An example of this could include a dotted eighth note which is followed by a sixteenth note, or maybe a dotted sixteenth note which is then followed by a thirty-second.
Doing this will allow you to alternate playing longer and then shorter notes, ultimately giving you a little more time to prepare for the next note in tricky sections.
2. Reverse Your Dotted Rhythms
We’ve just looked at using dotted rhythms where we alternate between longer notes and shorter notes.

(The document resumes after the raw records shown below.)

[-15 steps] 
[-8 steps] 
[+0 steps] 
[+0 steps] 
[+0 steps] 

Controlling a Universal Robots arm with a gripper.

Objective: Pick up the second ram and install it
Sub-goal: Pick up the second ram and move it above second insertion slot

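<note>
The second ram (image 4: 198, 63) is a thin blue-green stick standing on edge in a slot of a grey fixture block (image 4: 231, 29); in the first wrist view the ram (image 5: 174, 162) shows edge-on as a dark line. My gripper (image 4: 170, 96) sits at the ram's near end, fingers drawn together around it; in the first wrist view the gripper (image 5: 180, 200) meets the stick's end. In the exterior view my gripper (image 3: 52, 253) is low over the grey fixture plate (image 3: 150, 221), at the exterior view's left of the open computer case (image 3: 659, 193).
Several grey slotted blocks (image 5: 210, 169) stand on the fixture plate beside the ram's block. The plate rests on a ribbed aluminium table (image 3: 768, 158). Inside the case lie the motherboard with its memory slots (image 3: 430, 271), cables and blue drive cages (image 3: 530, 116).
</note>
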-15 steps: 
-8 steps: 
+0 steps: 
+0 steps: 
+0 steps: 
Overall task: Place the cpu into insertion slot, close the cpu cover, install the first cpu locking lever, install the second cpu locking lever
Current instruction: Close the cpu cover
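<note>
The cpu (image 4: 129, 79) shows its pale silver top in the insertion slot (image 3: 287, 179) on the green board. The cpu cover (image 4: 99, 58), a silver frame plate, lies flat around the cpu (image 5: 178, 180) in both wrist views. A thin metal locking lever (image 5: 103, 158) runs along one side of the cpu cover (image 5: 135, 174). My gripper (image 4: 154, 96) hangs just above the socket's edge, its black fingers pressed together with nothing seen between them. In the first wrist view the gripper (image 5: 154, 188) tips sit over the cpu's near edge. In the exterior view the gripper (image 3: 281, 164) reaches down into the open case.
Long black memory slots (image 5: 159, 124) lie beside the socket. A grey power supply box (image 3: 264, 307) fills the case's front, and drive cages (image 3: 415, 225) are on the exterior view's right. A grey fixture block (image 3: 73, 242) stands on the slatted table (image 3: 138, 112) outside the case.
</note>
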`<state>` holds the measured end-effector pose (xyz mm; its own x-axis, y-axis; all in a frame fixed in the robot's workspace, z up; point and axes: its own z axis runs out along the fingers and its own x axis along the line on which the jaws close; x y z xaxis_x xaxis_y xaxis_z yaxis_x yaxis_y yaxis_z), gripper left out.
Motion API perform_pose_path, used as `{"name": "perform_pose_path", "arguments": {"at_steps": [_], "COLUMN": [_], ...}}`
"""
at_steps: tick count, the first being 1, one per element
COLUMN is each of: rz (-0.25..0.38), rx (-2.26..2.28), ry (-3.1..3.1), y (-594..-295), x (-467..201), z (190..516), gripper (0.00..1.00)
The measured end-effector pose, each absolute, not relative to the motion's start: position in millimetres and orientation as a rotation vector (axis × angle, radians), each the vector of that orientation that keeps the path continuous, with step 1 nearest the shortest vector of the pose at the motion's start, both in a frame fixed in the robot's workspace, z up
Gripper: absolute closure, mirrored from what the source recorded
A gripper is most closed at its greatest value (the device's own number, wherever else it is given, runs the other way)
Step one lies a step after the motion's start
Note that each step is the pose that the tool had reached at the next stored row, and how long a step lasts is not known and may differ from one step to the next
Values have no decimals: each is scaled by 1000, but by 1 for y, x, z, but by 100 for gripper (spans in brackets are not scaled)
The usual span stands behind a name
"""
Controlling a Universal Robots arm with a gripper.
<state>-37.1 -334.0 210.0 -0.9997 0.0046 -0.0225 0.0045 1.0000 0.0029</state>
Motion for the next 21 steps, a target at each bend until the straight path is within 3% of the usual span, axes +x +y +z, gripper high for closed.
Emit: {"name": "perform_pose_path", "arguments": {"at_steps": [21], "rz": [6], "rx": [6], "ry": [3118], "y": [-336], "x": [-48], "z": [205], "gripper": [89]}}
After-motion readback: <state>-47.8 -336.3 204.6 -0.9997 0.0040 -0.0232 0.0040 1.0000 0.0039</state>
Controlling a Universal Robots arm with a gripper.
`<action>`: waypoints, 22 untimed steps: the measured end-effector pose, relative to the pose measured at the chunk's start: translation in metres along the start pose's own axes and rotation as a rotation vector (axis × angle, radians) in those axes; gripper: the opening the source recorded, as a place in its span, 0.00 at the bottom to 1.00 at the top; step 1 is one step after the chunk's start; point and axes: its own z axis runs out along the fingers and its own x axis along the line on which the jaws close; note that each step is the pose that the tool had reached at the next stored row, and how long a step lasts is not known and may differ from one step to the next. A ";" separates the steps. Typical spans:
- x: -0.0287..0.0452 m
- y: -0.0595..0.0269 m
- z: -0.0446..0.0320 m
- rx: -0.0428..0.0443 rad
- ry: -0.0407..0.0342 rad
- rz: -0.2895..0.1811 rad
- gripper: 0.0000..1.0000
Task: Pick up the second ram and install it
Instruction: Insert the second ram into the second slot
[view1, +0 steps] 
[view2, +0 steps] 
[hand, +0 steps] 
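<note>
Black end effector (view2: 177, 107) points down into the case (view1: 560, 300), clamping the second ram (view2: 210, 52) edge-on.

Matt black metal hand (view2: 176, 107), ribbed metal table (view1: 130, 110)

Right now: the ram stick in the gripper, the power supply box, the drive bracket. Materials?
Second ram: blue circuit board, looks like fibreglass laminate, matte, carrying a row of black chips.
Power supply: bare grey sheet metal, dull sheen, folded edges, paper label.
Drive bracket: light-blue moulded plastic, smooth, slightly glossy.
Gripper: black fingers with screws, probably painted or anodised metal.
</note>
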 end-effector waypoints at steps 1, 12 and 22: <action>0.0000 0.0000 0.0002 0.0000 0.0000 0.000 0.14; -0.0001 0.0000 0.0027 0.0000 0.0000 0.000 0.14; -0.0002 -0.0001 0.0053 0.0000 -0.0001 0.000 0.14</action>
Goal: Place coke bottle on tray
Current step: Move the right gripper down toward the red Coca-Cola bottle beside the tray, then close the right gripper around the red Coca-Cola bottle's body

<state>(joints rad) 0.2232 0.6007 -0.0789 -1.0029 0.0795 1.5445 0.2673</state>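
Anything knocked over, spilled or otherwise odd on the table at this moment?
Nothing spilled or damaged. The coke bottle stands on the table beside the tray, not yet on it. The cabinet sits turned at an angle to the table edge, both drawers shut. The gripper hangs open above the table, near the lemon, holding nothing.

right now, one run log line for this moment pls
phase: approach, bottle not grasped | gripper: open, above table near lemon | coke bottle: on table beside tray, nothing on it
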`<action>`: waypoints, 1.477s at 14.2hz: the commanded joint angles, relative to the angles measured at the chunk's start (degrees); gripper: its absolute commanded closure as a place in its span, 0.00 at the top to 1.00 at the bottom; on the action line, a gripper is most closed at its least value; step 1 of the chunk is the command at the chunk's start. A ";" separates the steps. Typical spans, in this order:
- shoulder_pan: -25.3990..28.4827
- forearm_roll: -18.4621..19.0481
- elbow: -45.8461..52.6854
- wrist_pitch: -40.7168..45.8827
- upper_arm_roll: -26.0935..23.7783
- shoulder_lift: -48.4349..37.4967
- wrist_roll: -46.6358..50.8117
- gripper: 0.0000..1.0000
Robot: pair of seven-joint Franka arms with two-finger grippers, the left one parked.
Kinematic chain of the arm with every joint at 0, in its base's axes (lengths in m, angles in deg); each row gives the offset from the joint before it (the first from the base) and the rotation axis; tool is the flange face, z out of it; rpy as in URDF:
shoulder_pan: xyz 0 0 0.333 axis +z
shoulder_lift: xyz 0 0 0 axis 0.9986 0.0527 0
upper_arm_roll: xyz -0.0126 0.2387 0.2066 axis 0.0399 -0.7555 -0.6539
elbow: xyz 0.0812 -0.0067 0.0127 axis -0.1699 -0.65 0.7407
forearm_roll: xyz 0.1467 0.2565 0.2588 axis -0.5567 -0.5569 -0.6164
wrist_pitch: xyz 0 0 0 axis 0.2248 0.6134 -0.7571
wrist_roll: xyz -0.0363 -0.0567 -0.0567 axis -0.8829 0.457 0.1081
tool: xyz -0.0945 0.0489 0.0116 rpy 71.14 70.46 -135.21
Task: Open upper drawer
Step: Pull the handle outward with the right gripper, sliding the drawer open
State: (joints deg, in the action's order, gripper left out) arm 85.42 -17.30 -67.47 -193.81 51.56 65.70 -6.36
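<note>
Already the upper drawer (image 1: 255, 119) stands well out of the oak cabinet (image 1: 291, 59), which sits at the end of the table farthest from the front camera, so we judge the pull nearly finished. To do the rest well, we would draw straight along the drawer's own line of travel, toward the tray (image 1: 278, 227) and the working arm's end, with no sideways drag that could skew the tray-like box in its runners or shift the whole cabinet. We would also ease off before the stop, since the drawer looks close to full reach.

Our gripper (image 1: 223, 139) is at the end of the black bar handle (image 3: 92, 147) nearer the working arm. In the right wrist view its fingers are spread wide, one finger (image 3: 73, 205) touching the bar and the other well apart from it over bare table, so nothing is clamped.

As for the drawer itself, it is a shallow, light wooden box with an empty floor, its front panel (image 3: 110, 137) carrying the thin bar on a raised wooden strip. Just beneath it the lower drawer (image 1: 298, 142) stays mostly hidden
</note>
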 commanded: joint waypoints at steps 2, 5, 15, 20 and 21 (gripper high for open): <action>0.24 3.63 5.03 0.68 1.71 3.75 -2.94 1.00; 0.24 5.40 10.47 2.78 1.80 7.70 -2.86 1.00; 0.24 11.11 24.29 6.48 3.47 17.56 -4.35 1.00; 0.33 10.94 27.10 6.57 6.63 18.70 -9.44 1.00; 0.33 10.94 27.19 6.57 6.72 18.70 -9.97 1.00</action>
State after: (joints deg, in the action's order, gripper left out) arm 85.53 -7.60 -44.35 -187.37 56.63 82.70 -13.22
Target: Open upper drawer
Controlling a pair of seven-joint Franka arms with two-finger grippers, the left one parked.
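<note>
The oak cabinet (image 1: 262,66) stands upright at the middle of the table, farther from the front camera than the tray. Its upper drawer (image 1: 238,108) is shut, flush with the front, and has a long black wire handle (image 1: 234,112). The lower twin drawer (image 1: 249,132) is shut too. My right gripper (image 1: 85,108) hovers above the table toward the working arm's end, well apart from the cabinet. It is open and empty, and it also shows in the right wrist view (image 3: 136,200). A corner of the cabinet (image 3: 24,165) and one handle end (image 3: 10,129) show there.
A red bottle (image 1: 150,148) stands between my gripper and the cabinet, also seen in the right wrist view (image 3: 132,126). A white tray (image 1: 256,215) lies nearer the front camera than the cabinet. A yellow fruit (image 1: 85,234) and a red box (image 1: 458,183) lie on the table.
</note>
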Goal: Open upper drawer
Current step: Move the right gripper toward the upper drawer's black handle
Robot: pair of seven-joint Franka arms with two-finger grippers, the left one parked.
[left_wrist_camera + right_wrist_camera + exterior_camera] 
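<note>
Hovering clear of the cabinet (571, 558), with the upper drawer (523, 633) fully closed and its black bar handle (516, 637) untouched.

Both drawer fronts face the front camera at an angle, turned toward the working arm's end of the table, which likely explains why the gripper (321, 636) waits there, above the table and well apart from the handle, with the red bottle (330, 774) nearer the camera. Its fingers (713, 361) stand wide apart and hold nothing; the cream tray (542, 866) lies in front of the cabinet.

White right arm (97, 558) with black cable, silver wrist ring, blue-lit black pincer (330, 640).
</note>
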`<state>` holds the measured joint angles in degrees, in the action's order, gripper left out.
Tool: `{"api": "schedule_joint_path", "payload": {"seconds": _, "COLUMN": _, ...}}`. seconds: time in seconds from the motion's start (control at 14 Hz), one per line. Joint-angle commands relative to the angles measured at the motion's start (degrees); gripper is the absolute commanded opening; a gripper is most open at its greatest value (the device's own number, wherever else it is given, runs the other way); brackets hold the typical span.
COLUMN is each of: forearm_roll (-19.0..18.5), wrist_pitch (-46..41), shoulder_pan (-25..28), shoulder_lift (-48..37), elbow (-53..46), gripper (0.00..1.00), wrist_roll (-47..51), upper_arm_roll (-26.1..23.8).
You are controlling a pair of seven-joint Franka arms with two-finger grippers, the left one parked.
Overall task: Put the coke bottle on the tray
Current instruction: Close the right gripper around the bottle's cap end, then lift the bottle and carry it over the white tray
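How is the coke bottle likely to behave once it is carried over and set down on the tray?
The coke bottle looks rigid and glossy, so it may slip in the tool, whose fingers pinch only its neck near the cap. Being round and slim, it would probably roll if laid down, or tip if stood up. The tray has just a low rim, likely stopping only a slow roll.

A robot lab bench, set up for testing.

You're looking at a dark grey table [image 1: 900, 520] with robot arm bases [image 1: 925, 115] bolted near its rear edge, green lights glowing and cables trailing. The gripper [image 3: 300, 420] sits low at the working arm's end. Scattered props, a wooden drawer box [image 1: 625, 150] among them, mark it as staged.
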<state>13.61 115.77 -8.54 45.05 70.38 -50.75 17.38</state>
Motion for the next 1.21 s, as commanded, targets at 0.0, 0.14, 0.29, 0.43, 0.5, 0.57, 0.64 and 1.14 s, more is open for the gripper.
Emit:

This technique is the exact opposite! We switch things around so that the longer notes in technique 1 are now the shorter notes, and the shorter notes now become the longer notes.
By doing this we can ensure that any technical difficulties that weren’t ironed out using the dotted rhythms above can now also be addressed.
3. Shift The Timing Of The Notes
This is a complicated technique (also called phasing) that can be used to great effect to give you a better musical understanding of difficult pieces.
The piece is first played at a slow tempo until you are able to play it perfectly without mistakes or tension. Next up, we will alter the timing so that the first note begins one sixteenth note later. After nailing that, we switch it up again so that the first note starts two sixteenth notes later. Finally, change it up again so that the first note begins three sixteenth notes later.
It sounds complicated (and it is!), but take your time and start to build this technique into your practice sessions. By using all of these different rhythmic variations you will gain a much better musical knowledge of the piece.
You’ve Reached The End!
Congratulations, that was a long one!
Hopefully, through reading this guide you will have learned just how essential an accessory a metronome is for any musician to keep in their toolbox. It truly is a device that can take your playing to the next level when utilized correctly. It might even help you to avoid a nasty repetitive strain injury further down the line!